Task to carry out.
Give the number of lines in the data below where the string "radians" occurs, and nothing else.

Material supplied.
--------
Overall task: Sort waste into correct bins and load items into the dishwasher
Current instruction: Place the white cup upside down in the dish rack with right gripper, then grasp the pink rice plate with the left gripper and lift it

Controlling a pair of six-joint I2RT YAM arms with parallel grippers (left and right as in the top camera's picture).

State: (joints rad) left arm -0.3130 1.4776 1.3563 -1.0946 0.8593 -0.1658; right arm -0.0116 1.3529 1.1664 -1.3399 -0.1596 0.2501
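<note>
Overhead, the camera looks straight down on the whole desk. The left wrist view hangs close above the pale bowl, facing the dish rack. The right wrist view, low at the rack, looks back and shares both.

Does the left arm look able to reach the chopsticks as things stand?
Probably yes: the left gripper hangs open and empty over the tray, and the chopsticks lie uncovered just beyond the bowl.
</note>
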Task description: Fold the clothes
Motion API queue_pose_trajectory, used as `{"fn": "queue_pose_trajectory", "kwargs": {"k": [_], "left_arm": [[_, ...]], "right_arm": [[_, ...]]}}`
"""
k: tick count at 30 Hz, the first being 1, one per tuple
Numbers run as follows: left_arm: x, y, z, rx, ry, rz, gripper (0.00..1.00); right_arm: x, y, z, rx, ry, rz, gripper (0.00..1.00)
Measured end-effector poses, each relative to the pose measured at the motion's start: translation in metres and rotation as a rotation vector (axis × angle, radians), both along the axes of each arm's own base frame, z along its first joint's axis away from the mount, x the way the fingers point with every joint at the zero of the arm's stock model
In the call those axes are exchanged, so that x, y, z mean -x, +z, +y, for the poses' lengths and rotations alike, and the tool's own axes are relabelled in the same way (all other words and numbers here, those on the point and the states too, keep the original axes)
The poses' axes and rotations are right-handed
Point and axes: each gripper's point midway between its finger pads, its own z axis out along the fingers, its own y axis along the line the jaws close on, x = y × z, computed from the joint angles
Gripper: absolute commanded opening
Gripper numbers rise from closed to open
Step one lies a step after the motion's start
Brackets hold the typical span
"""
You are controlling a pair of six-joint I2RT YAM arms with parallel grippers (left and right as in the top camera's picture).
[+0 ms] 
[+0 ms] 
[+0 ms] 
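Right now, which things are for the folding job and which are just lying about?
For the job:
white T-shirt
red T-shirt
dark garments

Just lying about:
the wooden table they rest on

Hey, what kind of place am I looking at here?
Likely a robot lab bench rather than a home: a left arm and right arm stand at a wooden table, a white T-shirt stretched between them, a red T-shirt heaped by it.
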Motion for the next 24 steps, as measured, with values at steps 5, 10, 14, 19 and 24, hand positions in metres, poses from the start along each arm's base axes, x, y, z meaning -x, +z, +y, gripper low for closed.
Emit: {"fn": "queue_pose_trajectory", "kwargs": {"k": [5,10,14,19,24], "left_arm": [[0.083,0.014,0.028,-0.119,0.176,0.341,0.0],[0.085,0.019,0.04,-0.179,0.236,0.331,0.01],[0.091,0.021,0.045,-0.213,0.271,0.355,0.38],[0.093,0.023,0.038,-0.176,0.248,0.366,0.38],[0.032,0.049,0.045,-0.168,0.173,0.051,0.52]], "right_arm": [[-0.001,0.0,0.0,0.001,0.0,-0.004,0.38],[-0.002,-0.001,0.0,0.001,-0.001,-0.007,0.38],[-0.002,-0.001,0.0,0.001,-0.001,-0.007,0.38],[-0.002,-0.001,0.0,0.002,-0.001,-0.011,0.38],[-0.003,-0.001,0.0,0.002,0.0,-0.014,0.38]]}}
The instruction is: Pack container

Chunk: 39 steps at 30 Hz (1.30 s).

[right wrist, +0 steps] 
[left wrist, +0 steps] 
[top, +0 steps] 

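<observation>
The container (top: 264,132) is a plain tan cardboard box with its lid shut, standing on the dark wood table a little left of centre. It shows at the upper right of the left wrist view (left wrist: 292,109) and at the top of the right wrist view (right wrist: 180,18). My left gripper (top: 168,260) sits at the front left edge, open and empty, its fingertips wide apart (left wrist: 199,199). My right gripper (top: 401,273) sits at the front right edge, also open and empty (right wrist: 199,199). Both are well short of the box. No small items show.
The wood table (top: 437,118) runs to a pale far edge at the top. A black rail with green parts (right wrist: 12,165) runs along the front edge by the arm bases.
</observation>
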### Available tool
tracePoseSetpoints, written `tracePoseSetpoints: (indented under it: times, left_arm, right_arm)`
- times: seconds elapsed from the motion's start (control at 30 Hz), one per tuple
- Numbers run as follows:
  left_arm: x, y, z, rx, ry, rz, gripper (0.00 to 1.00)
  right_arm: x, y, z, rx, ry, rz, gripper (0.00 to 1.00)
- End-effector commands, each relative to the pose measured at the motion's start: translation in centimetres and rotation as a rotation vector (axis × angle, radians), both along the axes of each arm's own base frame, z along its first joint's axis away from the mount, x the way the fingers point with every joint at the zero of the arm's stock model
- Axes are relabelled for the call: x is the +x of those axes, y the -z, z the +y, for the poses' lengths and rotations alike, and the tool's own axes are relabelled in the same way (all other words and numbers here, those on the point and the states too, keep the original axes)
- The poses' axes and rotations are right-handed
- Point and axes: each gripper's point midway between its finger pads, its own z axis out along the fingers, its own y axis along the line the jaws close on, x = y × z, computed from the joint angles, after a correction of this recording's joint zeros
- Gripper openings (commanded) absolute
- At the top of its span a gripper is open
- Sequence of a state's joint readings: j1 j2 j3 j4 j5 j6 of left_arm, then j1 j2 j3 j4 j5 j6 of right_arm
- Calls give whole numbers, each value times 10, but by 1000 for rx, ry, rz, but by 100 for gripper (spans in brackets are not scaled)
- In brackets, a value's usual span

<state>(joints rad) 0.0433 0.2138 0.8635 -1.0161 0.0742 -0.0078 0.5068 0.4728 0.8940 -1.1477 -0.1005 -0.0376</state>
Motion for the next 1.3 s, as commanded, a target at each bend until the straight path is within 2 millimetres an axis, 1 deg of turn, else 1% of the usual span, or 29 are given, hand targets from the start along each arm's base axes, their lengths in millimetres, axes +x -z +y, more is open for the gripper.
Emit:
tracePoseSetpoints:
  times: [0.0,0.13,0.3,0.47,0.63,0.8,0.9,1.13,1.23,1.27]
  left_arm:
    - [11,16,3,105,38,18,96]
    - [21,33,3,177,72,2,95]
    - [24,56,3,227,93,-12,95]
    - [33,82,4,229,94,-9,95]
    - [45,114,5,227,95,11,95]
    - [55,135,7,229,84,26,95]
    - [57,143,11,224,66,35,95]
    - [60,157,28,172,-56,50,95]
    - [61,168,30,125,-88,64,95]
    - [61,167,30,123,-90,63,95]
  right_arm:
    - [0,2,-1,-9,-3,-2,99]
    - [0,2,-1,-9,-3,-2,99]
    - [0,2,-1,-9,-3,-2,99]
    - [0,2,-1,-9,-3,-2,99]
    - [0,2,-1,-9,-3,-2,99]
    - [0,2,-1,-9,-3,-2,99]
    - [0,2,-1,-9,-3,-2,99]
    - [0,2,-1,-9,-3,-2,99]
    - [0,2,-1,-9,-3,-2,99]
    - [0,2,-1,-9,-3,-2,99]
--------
Exercise solution.
2